En tant que journaliste ayant vécu tout cela, il n’est pas surprenant que les dirigeants européens inventent mille excuses pour poursuivre leurs relations avec Recep Tayyip Erdoğan, malgré toutes les violations des droits de l’homme qu’il a commises, malgré le fait qu’il ignore les décisions de la Cour européenne des droits de l’homme et se retire de la Convention d’Istanbul.
Neuf partis politiques se tiennent aux côtés du HDP contre les tentatives d’interdiction du HDP : le Parti révolutionnaire uni, le Parti des régions démocratiques, le Parti du travail, le Parti du mouvement ouvrier, le Parti socialiste des opprimés, le Parti de la refondation socialiste, le Parti de la liberté sociale et le Parti de la gauche verte du Parti des travailleurs de Turquie.

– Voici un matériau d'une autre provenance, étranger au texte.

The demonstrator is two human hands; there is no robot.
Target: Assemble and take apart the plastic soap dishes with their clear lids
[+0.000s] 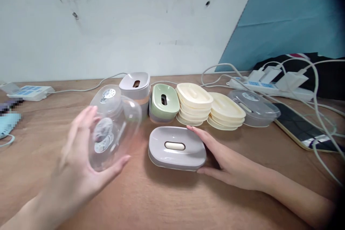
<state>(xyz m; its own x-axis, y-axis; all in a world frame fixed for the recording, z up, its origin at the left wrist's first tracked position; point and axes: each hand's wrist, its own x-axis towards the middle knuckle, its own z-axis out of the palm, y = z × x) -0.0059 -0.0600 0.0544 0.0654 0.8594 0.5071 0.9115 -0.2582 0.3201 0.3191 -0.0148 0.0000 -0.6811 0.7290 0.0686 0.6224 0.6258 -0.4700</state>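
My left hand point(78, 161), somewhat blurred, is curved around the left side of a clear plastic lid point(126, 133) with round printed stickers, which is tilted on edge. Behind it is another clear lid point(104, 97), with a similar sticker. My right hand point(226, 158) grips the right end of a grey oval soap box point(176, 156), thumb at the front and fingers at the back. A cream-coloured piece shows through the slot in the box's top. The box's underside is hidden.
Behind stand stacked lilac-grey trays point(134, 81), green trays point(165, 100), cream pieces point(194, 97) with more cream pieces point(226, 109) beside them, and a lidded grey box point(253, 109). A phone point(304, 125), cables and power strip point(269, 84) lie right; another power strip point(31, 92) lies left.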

Ils ont publié une déclaration commune de soutien au HDP, ce qui donne de l’espoir.
Qu’en est-il du CHP (Parti républicain du peuple), du İYİ (Bon Parti), du SP (Parti de la Félicité), du DEVA (Parti de la Démocratie et du Progrès) et du GP (Jeune Parti) ?
Ce sont les partis d’opposition en Turquie qui soutiennent les attaques de l’armée de Tayyip et de ses mercenaires affiliés contre le peuple kurde en Syrie et les Arméniens dans le Caucase.
Quand allez-vous vous débarrasser de votre paresse embarrassante ?
N’oubliez pas que s’il reste un peu d’honneur au Parlement, vous le devez à la résistance courageuse du HDP.
Vous devez également la dignité humaine aux combattants de la guérilla qui ont sauvé l’humanité des terroristes de DAECH en Syrie.